Я напишу это ещё раз:
Мой собственный папа убил мою маму, и спрятал её тело под строящимся гаражом.
Я пытался, даже не один раз, но не смог, не посмел, не захотел писать о том, что произошло тем дождливым вечером, когда мама отправилась проверять сообщение Гуниллы Нюман о том, что в парке стоял человек и разглядывал её окно.
Единственным утешением мне служит тот факт, что мама своим появлением, вероятно, спасла жизнь Гунилле. Ценой собственной смерти она сохранила чужую жизнь.
Я хотел бы, чтобы мама об этом знала.
Вам, наверное, любопытно, что же дальше происходило в дачном домике в Эстертуне. Как всё закончилось для Малин. Сдался ли я под напором тьмы, или те слова, что я уже начал складывать в историю, стали для меня плотом, на котором я смог выплыть оттуда?
Так вам интересно, убил ли я своего отца?
Стал ли я таким же, как он?
Кем написана книга, которую вы читаете — палачом или жертвой?
60
Молоток, который я держал в руке, казался мне неописуемо тяжёлым, словно кувалда. С него капала на пол кровь.
Мой папа — убийца — сидел на полу передо мной, и лицо его было испачкано кровью.
Женщина на полу лежала совершенно неподвижно. Если она ещё и была жива, то по ней этого было не понять. Лицо её было бледным, глаза — закрытыми.
— Почему? — прошептал я, опустил молоток и крепко прижал его обеими руками к груди, как ребёнка.
Папа ничего не ответил, и во мне снова пробудился гнев. Я замахнулся молотком, приняв твёрдое решение убить его, так же, как он убивал женщин, — беспощадно и без колебаний.
А потом очень быстро одно за другим произошли сразу несколько событий.

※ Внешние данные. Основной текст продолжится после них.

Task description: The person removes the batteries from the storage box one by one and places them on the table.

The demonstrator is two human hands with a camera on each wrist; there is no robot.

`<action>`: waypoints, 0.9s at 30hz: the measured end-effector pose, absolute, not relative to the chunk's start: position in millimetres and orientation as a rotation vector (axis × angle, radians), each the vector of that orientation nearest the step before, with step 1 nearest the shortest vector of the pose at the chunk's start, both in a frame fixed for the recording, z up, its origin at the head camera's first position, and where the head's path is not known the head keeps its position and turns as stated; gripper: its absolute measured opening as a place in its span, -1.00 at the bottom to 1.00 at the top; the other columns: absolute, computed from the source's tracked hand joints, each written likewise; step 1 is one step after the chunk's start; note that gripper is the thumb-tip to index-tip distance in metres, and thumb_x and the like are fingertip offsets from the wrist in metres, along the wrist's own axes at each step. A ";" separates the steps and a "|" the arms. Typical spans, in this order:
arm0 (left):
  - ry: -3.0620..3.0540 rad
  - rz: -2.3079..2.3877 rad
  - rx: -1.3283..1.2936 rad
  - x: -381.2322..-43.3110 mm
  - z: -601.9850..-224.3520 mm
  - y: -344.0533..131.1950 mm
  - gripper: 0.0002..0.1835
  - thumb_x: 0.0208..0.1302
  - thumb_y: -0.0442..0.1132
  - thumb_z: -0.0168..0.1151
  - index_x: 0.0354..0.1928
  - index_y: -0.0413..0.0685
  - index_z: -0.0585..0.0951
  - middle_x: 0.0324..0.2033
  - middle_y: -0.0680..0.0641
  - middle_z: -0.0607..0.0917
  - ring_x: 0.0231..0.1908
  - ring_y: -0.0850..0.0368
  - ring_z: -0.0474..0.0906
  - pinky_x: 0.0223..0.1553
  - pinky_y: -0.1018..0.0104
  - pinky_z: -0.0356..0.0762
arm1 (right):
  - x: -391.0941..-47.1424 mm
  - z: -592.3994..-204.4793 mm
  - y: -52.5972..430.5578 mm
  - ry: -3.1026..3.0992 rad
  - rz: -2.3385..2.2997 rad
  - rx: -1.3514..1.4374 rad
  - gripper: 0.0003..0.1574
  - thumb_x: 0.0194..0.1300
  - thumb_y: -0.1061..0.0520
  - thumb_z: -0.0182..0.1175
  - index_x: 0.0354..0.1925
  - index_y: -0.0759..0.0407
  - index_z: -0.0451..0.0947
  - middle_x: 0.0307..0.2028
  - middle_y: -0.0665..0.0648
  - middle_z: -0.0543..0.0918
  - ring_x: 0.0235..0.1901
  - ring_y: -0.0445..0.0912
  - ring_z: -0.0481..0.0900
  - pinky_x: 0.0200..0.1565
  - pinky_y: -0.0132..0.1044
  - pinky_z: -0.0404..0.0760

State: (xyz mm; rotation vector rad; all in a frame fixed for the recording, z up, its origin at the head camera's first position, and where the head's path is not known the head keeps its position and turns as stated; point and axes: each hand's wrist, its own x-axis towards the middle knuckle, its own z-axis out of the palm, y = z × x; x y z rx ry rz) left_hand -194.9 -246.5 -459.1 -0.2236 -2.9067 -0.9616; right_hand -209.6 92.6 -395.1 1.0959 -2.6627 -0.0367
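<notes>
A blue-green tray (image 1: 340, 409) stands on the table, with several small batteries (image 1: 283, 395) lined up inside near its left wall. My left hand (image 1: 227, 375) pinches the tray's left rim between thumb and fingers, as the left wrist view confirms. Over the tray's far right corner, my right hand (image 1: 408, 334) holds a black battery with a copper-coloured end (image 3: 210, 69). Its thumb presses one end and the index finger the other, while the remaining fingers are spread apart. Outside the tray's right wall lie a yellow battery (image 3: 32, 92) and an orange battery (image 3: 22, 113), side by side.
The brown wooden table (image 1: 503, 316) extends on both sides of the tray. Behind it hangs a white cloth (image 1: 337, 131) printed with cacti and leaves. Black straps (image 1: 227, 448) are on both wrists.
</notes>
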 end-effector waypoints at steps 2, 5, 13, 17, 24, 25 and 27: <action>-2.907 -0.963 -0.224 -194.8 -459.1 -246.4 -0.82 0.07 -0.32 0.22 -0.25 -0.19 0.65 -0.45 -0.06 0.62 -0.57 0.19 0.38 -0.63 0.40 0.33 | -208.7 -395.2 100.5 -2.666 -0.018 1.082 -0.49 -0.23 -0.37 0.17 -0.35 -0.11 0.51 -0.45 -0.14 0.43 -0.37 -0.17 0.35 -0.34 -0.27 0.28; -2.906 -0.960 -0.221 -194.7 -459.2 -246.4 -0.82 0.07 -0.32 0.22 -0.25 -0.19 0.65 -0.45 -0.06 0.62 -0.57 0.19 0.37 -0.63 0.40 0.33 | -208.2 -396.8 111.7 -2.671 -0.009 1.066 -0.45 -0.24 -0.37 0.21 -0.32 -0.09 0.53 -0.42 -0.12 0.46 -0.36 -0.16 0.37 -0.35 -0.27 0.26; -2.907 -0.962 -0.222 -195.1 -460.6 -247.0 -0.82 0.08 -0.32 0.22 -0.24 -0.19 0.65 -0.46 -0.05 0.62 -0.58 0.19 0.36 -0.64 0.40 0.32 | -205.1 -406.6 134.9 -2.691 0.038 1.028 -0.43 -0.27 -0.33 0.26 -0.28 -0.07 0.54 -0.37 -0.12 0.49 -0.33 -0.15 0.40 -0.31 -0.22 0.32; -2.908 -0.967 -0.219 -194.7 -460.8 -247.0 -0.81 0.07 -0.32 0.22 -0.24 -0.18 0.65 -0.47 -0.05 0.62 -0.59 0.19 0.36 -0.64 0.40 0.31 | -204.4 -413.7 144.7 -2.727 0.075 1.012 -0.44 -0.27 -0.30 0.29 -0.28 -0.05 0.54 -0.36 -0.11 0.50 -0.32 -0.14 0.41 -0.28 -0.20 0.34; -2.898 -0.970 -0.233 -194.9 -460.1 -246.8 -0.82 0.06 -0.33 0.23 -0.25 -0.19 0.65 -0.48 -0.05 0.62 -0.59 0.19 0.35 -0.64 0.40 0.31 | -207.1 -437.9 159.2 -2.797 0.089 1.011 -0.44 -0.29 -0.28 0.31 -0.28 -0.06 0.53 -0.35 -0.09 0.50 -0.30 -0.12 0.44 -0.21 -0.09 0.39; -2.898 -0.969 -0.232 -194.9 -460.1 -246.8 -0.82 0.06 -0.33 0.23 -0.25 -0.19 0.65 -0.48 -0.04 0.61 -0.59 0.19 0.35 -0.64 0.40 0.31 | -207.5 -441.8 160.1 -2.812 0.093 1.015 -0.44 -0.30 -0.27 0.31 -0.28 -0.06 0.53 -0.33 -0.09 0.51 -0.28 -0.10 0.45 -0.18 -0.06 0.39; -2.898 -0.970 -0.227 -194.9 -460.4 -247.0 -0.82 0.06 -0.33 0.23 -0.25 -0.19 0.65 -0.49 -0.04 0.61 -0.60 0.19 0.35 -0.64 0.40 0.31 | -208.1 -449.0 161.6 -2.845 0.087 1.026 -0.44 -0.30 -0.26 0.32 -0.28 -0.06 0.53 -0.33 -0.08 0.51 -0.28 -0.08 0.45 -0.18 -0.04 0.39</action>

Когда я поднимал руку с молотком, то случайно зацепил цепочку, которую носил на шее. Цепочка порвалась, и кольца Элси и Бритт-Мари упали на пол, в опилки. Я наклонился, чтобы их поднять, но, бросив случайный взгляд на собственное отражение в оконном стекле, остолбенел.
Человек, которого я увидел в отражении, был моим отцом. Ненависть так сильно исказила мои черты, что моё лицо стало похоже на его. В глазах стояла тьма, тьма сочилась из уголка презрительно изогнутого рта.